Statt zu röntgen oder aufwendige Studien zu betreiben, können Orthesen auch mit einem optisch-mechanisch arbeitenden Messsystem optimal angepasst werden. Das Funktionsmuster lieferte in einer klinischen Studie vielversprechende Ergebnisse.
Bestimmte Erkrankungen, Verletzungen oder angeborene Behinderungen an Gelenken können es notwendig machen, zum Stützen und Führen des geschädigten Gelenks eine Orthese anzupassen. Um diese in die optimale Position zu bringen, ist es notwendig, den Kompromissdrehpunkt des natürlichen Gelenks, wie von Nietert beschrieben, zu erfassen. Dieser liegt beispielsweise am Knie 2 cm oberhalb des Gelenkspaltes und somit etwa in der Mitte der Kniescheibe. Um eine gute Funktionalität der Orthese zu gewährleisten und das Kniegelenk nicht zu schädigen, muss der Arzt dafür sorgen, dass das Gelenk der Orthese mit dem Kompromissdrehzentrum des Knies in Deckung liegt.
Bisher musste dieser Punkt meist über ein manuelles, indirektes und relativ ungenaues Verfahren bestimmt werden – oder konnte nur im Rahmen von sehr aufwändigen Studien und lediglich mit Hilfe von teuren und strahlungsreichen Röntgenverfahren ermittelt werden. Bei der Stuttgarter Fraunhofer-Technologie-Entwicklungsgruppe TEG wurde nun ein alternatives, einfaches Messverfahren gefunden.
Die TEG-Mitarbeiter entwickelten in Kooperation mit der Bort Medical GmbH in Weinstadt-Benzach ein System, das opto-mechanisch arbeitet und mit dem sich der Kompromissdrehpunkt natürlicher Gelenke hochpräzise und nichtinvasiv auf der Haut projizieren lässt. Ziel des gemeinsamen Projekts war der Bau eines klinischen Funktionsmusters, dessen Tauglichkeit in Labortests und klinischen Tests an Probanden nachgewiesen werden konnte.
Dafür musste ein in Eigenleistung erstelltes Funktionsmuster neu entworfen, konstruiert und gebaut werden, um auch höhere Anforderungen zu erfüllen. Für das passende Verfahren wurde der Funktionsnachweis in einem ersten Aufbau erbracht. Später wurden zwei Labormessstände aufgebaut, in denen verstellbare Gelenke eingebaut waren, die den Bewegungsablauf des Knies simulierten.

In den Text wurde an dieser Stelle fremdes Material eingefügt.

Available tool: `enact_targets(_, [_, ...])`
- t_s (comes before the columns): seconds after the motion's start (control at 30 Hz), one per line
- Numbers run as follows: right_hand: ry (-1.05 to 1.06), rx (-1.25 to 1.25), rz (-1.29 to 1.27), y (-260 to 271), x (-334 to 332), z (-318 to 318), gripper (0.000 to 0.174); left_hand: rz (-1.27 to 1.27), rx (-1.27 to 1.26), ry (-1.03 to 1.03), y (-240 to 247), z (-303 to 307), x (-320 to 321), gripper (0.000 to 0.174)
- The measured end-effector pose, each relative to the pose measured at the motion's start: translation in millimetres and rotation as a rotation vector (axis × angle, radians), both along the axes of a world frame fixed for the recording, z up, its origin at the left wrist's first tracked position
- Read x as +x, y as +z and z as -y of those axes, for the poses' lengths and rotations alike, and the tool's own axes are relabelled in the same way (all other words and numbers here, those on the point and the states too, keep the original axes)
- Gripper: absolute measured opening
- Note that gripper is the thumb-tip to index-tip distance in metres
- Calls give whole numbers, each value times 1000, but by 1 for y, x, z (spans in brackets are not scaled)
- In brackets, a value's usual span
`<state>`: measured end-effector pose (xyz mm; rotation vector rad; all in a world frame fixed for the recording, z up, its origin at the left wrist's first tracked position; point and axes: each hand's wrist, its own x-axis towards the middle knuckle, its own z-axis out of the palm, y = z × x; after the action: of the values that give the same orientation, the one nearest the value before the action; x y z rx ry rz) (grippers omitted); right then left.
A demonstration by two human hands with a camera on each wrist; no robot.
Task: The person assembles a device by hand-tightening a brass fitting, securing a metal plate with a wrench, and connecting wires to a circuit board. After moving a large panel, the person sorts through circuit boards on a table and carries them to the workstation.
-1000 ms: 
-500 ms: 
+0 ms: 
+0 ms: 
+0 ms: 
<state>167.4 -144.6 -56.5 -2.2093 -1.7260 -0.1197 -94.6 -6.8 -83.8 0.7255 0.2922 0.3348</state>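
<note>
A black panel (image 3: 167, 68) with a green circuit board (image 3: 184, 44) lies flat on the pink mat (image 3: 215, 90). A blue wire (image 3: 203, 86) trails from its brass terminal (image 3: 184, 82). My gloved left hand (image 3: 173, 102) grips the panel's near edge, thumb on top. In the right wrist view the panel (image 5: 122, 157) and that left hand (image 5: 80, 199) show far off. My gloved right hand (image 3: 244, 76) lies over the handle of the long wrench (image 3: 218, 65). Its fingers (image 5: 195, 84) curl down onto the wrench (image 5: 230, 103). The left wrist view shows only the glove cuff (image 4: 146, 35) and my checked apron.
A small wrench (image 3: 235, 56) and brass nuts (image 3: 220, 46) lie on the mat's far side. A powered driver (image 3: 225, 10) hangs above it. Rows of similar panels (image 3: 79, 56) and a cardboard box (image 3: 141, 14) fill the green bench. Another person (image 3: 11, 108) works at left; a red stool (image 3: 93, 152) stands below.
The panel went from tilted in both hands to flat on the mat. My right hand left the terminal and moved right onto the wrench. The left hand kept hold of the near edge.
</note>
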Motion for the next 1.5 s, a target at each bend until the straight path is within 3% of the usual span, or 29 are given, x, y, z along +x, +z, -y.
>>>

Dabei zeigte sich bereits die hohe Genauigkeit des Messgeräts. Detektiert wurde die Bahnkurve des sich bewegenden Schenkels, die Polkurve der sich verschiebenden Rotationsachse sowie der Kompromissdrehpunkt des zu untersuchenden Gelenks. Schließlich wurde das Gerät an Probanden in der Orthopädischen Klinik der Uni-Klinik in Heidelberg im Rahmen einer klinischen Studie getestet und so der praktische Nutzen des Geräts in allen Teilen nachgewiesen.
Es ist zu erwarten, dass das bis zum Funktionsmuster entwickelte Messsystem zu neuen Erkenntnissen in der orthopädischen Forschung führt. Darüber hinaus wird geprüft, ob das Gelenkmessgerät in anderen Bereichen der Orthopädie, beispielsweise bei der Prothesenversorgung, ebenfalls eingesetzt werden kann. Eine Entscheidung darüber, ob und wie das Geräte weiterentwickelt wird, steht derzeit noch aus.